Your answer must repeat all of the entries word for word, without any images.

============

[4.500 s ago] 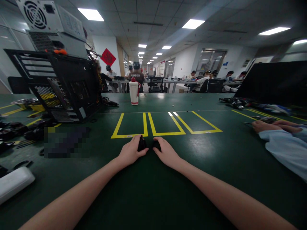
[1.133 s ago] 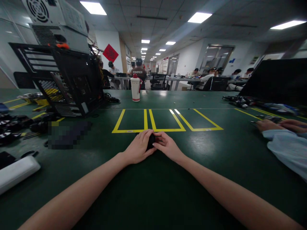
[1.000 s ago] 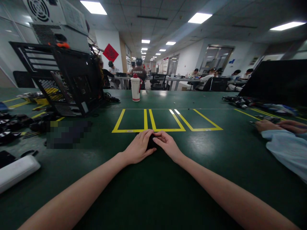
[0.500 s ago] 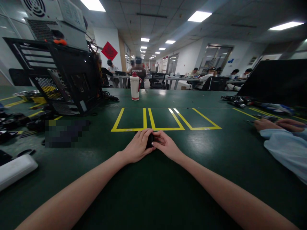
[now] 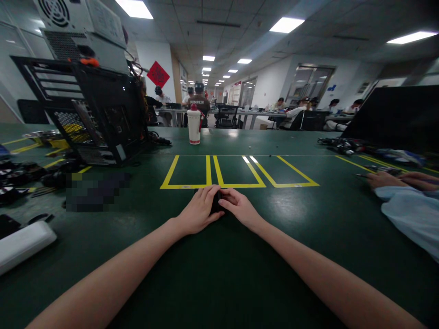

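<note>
Between my two hands is a small black object (image 5: 216, 202), mostly covered by my fingers, so its kind cannot be made out. My left hand (image 5: 199, 209) is wrapped over its left side and top, with the thumb along the near edge. From the right, my right hand (image 5: 240, 208) closes on it with thumb and fingertips. Both hands are low over the green table (image 5: 206, 274), just in front of the yellow tape outlines (image 5: 240, 186).
A black computer case (image 5: 99, 114) carries a power supply (image 5: 85, 27) at left. Beyond the tape stands a white cup (image 5: 194, 128). A white object (image 5: 25, 244) and dark parts lie left. At right are another person's hands (image 5: 387, 179) and a dark panel (image 5: 398, 119).
The view has shifted very slightly. My right thumb sits a little higher on the black object; both hands otherwise keep their hold in the same place.
</note>
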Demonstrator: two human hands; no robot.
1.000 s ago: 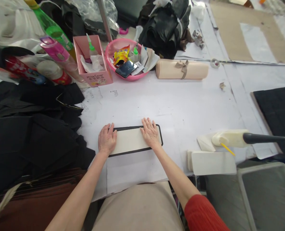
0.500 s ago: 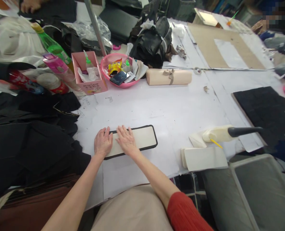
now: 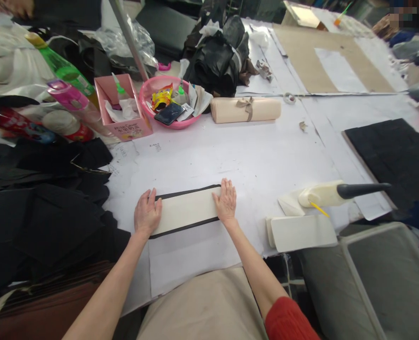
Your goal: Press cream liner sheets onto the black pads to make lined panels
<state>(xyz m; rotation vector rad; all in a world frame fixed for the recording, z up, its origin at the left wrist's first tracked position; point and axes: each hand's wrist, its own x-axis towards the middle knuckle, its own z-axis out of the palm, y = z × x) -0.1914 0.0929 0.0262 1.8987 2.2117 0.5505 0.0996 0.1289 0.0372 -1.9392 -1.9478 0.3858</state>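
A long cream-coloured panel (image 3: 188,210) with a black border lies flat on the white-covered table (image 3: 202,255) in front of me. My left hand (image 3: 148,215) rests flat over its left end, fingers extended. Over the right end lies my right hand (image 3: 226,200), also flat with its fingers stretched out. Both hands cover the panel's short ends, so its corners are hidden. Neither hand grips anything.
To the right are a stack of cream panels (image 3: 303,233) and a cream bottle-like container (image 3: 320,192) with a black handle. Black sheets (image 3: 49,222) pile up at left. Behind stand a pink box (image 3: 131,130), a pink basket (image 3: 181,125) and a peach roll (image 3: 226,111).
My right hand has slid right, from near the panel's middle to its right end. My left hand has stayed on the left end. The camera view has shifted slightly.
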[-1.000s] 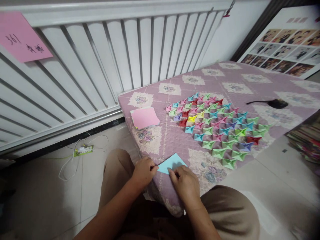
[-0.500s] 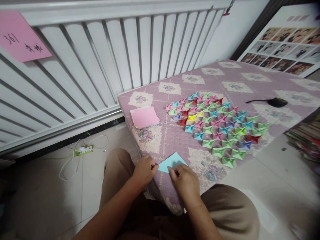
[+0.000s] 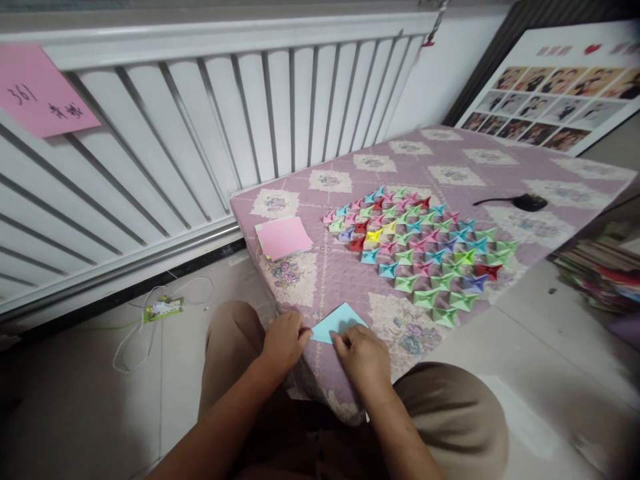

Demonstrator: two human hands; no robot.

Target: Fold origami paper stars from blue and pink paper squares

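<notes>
A light blue sheet of paper (image 3: 340, 319), folded into a triangle, lies near the front corner of the cloth-covered table with its point facing away from me. My left hand (image 3: 286, 339) has its fingers closed on the paper's left corner. At the paper's lower right edge, my right hand (image 3: 364, 357) presses with its thumb and curled fingers, hiding part of that side. Beyond my left hand rests a stack of square paper (image 3: 284, 238), pink on top. Several rows of small folded paper shapes (image 3: 405, 257), in green, blue, pink, red, purple and yellow, stand to the right.
A purple flowered cloth (image 3: 340, 267) covers the table. Farther right lies a black object with a thin handle (image 3: 529, 202). A white radiator (image 3: 300, 107) borders the back, and a photo board (image 3: 540, 100) leans behind. On the floor is a green power strip (image 3: 164, 309) with cables.
The whole view has shifted slightly as my head moved. Both hands stay on the blue paper in nearly the same pose, with no visible change in its fold.
</notes>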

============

> **RESPONSE**
[4.500 s ago] 
[1.133 s ago] 
[1.000 s ago] 
[0.500 s ago] 
[now] 

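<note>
Between my two hands is a small black object (image 5: 216, 202), mostly covered by my fingers, so its kind cannot be made out. My left hand (image 5: 199, 209) is wrapped over its left side and top, with the thumb along the near edge. From the right, my right hand (image 5: 240, 208) closes on it with thumb and fingertips. Both hands are low over the green table (image 5: 206, 274), just in front of the yellow tape outlines (image 5: 240, 186).
A black computer case (image 5: 99, 114) carries a power supply (image 5: 85, 27) at left. Beyond the tape stands a white cup (image 5: 194, 128). A white object (image 5: 25, 244) and dark parts lie left. At right are another person's hands (image 5: 387, 179) and a dark panel (image 5: 398, 119).
The view has shifted very slightly. My right thumb sits a little higher on the black object; both hands otherwise keep their hold in the same place.
</note>
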Demonstrator: two human hands; no robot.
1.000 s ago: 
0.500 s ago: 
now: 
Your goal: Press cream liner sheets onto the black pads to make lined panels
<state>(xyz m; rotation vector rad; all in a world frame fixed for the recording, z up, its origin at the left wrist's first tracked position; point and axes: each hand's wrist, its own x-axis towards the middle knuckle, its own z-axis out of the palm, y = z × x) -0.1914 0.0929 0.0262 1.8987 2.2117 0.5505 0.0996 0.1289 0.0372 -1.9392 -1.9478 0.3858</state>
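A long cream-coloured panel (image 3: 188,210) with a black border lies flat on the white-covered table (image 3: 202,255) in front of me. My left hand (image 3: 148,215) rests flat over its left end, fingers extended. Over the right end lies my right hand (image 3: 226,200), also flat with its fingers stretched out. Both hands cover the panel's short ends, so its corners are hidden. Neither hand grips anything.
To the right are a stack of cream panels (image 3: 303,233) and a cream bottle-like container (image 3: 320,192) with a black handle. Black sheets (image 3: 49,222) pile up at left. Behind stand a pink box (image 3: 131,130), a pink basket (image 3: 181,125) and a peach roll (image 3: 226,111).
My right hand has slid right, from near the panel's middle to its right end. My left hand has stayed on the left end. The camera view has shifted slightly.
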[-1.000s] 
[-0.500s] 
[+0.000s] 

Demonstrator: two human hands; no robot.

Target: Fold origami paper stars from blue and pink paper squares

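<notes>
A light blue sheet of paper (image 3: 340, 319), folded into a triangle, lies near the front corner of the cloth-covered table with its point facing away from me. My left hand (image 3: 286, 339) has its fingers closed on the paper's left corner. At the paper's lower right edge, my right hand (image 3: 364, 357) presses with its thumb and curled fingers, hiding part of that side. Beyond my left hand rests a stack of square paper (image 3: 284, 238), pink on top. Several rows of small folded paper shapes (image 3: 405, 257), in green, blue, pink, red, purple and yellow, stand to the right.
A purple flowered cloth (image 3: 340, 267) covers the table. Farther right lies a black object with a thin handle (image 3: 529, 202). A white radiator (image 3: 300, 107) borders the back, and a photo board (image 3: 540, 100) leans behind. On the floor is a green power strip (image 3: 164, 309) with cables.
The whole view has shifted slightly as my head moved. Both hands stay on the blue paper in nearly the same pose, with no visible change in its fold.
</notes>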

The response above is complete.